EXERCISE INSTRUCTIONS:
Copy, word for word, the lines below from the one containing "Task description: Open" up to and including the one containing "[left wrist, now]", with pictures left out.

MATERIALS PROVIDED:
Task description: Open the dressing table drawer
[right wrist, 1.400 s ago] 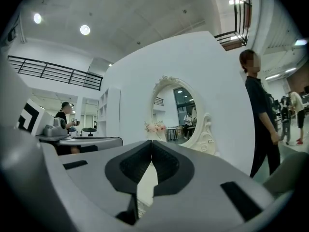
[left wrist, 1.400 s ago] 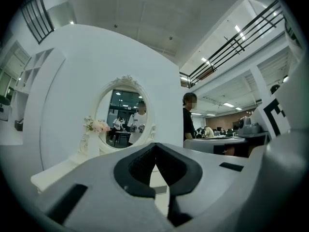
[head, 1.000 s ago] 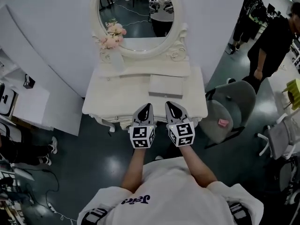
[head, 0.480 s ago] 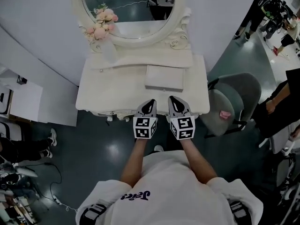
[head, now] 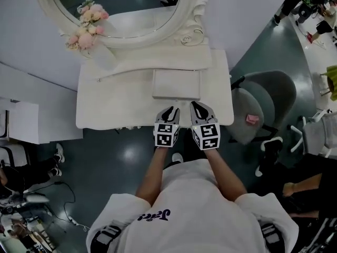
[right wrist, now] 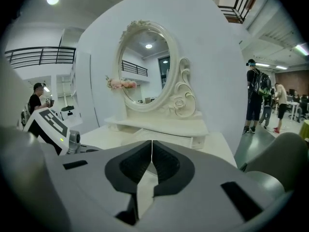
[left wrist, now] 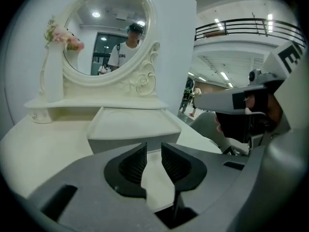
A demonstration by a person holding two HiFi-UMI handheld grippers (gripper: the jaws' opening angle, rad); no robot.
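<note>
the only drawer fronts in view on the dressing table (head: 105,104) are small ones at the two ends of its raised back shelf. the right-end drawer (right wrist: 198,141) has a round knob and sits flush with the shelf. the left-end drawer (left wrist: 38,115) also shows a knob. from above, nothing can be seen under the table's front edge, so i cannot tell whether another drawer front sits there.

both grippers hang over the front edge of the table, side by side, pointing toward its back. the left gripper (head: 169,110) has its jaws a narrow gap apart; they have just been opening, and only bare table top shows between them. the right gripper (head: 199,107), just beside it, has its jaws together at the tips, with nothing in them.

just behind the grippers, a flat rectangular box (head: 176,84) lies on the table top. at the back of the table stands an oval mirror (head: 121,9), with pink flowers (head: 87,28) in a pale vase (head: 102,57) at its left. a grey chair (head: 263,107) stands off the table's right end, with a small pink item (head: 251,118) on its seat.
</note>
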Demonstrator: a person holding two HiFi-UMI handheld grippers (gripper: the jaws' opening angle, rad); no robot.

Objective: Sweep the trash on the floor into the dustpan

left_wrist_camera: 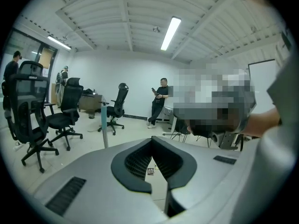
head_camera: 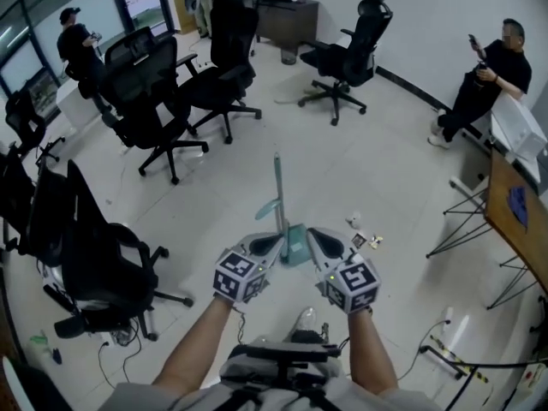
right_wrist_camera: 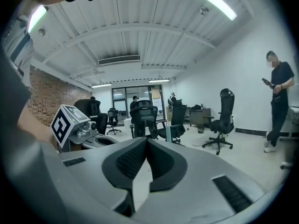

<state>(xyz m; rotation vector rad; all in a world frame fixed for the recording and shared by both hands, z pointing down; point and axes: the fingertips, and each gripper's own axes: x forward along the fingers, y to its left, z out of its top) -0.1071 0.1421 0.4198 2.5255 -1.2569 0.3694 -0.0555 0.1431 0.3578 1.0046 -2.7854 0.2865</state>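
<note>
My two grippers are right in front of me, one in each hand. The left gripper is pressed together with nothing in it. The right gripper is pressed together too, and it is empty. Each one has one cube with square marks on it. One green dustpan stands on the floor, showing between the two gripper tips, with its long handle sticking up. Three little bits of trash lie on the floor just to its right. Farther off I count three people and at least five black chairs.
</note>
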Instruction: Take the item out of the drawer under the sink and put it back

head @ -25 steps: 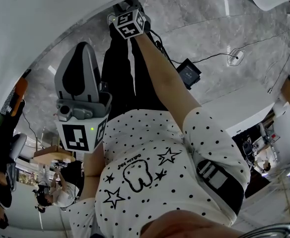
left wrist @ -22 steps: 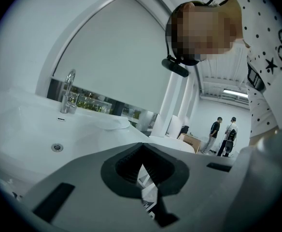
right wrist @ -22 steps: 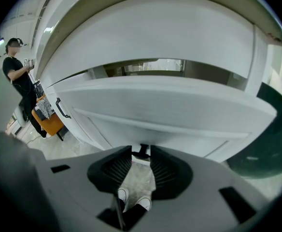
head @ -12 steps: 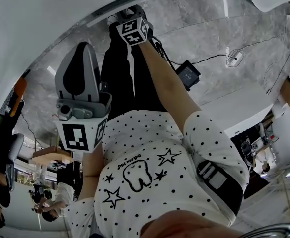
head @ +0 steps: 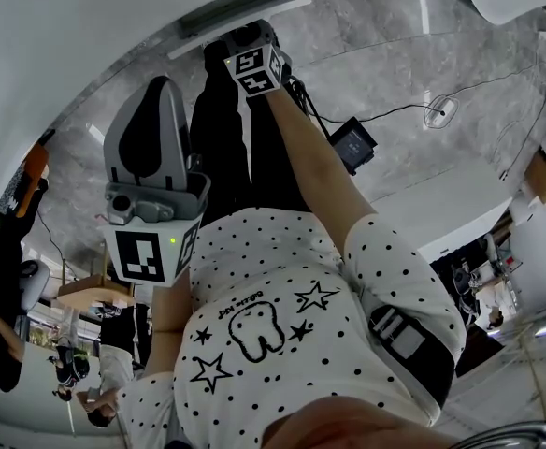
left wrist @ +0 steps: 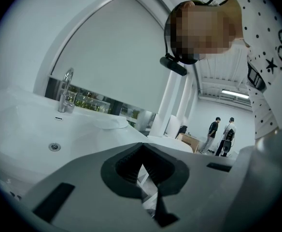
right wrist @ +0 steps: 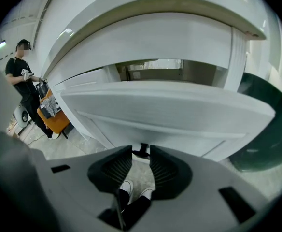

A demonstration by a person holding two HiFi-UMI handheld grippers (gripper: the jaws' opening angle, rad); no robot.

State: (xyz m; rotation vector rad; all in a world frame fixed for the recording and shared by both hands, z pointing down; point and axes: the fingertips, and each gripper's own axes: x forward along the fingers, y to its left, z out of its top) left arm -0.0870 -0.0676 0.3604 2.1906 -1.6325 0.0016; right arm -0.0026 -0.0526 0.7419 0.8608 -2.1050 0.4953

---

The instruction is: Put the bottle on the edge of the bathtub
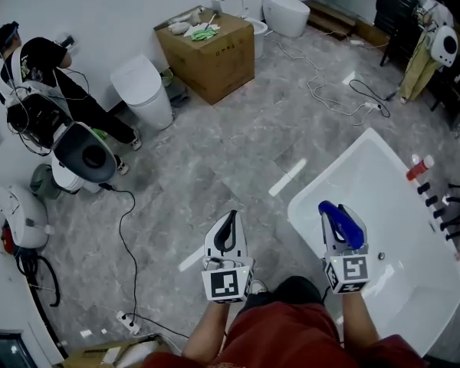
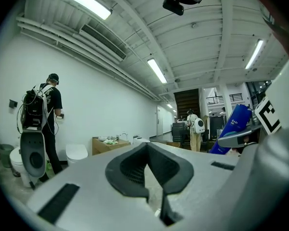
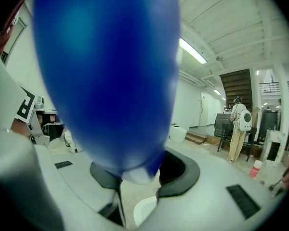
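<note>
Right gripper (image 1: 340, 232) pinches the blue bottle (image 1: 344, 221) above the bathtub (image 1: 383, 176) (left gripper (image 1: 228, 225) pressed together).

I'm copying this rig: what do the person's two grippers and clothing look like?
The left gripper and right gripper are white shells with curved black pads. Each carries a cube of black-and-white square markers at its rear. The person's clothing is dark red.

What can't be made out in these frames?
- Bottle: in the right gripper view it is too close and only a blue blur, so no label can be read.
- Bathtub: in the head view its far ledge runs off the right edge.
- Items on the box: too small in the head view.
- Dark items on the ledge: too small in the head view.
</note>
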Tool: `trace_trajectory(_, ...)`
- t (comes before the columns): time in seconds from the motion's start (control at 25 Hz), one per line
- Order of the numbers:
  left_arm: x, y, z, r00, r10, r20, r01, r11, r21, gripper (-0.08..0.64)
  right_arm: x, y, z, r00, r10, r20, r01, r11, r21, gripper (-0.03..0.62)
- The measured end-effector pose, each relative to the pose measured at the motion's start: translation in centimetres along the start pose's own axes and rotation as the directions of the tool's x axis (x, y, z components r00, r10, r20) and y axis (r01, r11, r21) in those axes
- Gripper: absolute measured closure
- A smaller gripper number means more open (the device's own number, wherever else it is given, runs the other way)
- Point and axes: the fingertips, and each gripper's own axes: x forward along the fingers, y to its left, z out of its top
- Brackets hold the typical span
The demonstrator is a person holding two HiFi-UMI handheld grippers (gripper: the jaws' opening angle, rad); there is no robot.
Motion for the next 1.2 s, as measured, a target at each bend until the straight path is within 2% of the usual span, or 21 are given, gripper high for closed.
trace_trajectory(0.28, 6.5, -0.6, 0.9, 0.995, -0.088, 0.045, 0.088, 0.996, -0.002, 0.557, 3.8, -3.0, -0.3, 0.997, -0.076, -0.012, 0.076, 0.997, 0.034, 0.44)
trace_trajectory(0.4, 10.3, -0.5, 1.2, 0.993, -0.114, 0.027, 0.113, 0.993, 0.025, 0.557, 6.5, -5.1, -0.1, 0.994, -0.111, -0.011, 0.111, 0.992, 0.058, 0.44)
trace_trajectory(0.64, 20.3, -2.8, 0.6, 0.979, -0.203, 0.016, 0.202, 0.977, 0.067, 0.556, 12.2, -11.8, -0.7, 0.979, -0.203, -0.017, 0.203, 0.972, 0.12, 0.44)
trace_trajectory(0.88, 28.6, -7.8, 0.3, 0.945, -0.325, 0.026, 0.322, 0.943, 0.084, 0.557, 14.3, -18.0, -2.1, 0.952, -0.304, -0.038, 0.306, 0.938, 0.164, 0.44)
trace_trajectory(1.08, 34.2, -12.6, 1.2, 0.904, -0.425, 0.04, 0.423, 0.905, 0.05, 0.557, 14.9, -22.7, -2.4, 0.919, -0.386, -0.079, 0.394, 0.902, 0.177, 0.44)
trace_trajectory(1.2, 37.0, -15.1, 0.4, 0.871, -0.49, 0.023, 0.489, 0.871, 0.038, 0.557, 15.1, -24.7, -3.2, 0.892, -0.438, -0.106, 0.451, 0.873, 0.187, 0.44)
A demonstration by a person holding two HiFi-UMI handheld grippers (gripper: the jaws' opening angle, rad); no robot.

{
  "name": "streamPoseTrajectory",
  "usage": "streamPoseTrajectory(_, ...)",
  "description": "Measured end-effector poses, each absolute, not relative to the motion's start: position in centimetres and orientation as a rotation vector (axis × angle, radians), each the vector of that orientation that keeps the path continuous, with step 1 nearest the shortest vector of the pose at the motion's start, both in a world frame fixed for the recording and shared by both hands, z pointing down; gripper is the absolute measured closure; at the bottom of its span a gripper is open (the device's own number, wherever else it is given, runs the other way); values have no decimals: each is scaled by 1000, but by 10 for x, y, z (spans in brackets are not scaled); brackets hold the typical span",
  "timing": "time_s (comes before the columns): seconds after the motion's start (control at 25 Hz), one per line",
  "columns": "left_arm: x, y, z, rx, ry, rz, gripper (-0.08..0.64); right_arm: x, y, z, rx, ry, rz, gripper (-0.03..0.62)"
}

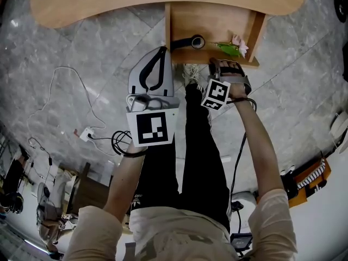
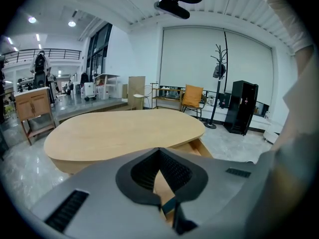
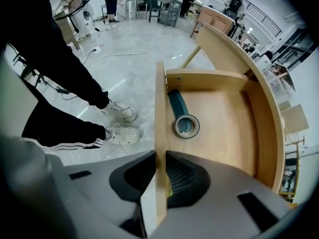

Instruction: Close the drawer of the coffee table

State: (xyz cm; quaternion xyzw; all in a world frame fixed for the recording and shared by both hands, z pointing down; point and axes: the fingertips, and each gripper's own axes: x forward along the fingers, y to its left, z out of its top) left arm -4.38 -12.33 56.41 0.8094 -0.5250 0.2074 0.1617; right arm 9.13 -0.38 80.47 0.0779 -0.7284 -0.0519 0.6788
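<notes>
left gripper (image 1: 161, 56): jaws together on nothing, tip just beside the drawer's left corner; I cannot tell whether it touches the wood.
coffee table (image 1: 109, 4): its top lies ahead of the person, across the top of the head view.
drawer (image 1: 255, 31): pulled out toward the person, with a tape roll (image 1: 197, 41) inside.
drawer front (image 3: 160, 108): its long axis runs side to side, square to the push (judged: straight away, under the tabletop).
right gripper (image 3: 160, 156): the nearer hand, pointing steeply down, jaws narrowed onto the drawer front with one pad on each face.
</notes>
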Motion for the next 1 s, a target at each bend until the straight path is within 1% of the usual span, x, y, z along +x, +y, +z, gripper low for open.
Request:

PROBLEM SOLUTION:
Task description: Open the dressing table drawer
[right wrist, 1.400 s ago] 
[left wrist, 1.400 s ago] 
[head, 1.000 s ago] 
[head, 0.480 s ago] 
[head, now] 
[right wrist, now] 
[left wrist, now] 

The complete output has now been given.